Le récit du Web3 a longtemps été dominé par les élites américaines. Mais ce cycle baissier pourrait justement offrir aux bâtisseurs chinois l’opportunité de tracer une voie originale.
Chris Dixon d’a16z qualifie le Web3 d’« Internet appartenant aux créateurs et aux utilisateurs ». Ce récit instaure presque une opposition manichéenne : d’un côté, les plateformes Web2 contrôlées par des capitalistes monopolistiques et exploitants, de l’autre, le Web3 incarnant l’équité et l’empowerment. Pourtant, ce récit moralisateur attire facilement les contre-attaques du Web2 : Jack Dorsey, fondateur de Twitter, a ainsi tweeté : « Ne soyez pas naïfs, vous ne possédez pas le Web3 — ce sont les fonds VC et leurs partenaires qui le possèdent. »
Les bâtisseurs chinois, eux, ne s’enferment pas dans les contradictions idéologiques entre Web2 et Web3.
Nos bâtisseurs Web3 peuvent embrasser la décentralisation tout en migrant sans état d’âme vers Dubaï, bastion centralisé, pour y chercher des solutions à la démocratisation financière — cet esprit pragmatique est précisément ce qui donne la plus grande vitalité en période de crise.
Les bâtisseurs chinois s’appuient davantage sur leurs motivations initiales que sur les récits : « N’oubliez pas votre intention première : gagner de l’argent. »

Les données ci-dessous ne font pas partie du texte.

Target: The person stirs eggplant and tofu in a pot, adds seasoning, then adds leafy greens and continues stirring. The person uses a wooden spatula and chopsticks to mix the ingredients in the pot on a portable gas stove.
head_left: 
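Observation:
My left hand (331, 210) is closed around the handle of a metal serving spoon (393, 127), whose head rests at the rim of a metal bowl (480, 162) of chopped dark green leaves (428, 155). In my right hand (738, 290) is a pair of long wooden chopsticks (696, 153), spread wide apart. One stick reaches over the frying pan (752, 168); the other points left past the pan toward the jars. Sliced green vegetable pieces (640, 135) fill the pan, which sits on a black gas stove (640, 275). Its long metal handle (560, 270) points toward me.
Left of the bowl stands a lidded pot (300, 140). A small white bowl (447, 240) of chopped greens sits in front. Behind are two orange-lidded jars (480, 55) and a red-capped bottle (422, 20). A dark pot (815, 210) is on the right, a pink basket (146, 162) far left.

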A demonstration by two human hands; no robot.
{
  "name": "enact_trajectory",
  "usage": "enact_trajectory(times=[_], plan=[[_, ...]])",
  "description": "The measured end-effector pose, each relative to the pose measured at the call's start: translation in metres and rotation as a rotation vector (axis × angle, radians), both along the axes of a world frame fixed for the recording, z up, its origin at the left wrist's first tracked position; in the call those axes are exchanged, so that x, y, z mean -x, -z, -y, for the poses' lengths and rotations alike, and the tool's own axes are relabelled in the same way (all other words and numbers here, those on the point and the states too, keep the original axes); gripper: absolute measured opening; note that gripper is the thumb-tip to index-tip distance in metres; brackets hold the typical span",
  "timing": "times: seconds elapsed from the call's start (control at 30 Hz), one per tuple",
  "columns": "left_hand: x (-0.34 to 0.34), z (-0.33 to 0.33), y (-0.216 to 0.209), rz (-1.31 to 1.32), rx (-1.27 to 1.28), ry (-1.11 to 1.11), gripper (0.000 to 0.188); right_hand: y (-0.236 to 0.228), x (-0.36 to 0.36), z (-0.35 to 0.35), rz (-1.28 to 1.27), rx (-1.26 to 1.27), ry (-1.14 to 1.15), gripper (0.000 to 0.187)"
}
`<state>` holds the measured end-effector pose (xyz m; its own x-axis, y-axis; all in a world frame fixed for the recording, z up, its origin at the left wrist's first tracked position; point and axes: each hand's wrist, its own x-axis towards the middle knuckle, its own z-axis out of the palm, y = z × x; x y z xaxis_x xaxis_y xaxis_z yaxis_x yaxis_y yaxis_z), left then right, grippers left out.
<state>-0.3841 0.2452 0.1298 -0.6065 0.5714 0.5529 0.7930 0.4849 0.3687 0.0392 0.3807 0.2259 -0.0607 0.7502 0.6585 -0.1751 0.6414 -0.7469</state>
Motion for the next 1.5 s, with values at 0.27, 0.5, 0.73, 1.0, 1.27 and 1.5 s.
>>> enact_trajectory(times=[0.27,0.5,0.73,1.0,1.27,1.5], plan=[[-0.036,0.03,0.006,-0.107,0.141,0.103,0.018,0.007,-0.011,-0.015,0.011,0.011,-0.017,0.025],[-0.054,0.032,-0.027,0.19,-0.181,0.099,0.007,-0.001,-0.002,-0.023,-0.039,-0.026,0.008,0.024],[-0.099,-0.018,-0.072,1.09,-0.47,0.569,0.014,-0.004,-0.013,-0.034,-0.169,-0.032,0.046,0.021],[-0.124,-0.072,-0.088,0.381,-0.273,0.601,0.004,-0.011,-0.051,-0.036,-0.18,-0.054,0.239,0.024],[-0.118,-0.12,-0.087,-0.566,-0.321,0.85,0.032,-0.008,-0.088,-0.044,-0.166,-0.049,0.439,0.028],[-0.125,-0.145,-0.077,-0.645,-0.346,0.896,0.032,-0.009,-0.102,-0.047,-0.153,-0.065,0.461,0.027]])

Cette motivation simple et concrète — accomplir les choses avec sérieux — a autrefois permis aux immigrants chinois partis de rien vers l’Asie du Sud-Est de devenir les piliers économiques de la région. Elle a aussi poussé Alibaba, sous la devise « Rendre les affaires faciles pour tout le monde », à devenir un géant du Web2. Nous croyons qu’elle guidera aussi les bâtisseurs chinois du Web3 — qu’ils soient Crypto Natives ou migrants du Web2 — à conduire la prochaine vague d’innovation asiatique capable d’attirer des centaines de millions d’utilisateurs.
Le Web3 ouvre un immense espace d’imagination et d’expression aux nouveaux migrants du Web2, tandis que l’expérience des bâtisseurs du Web2 aide le Web3 à créer des applications phares capables de servir des centaines de millions d’utilisateurs — voilà probablement la meilleure forme que prendra la migration du Web2 vers le Web3 après ce marché baissier.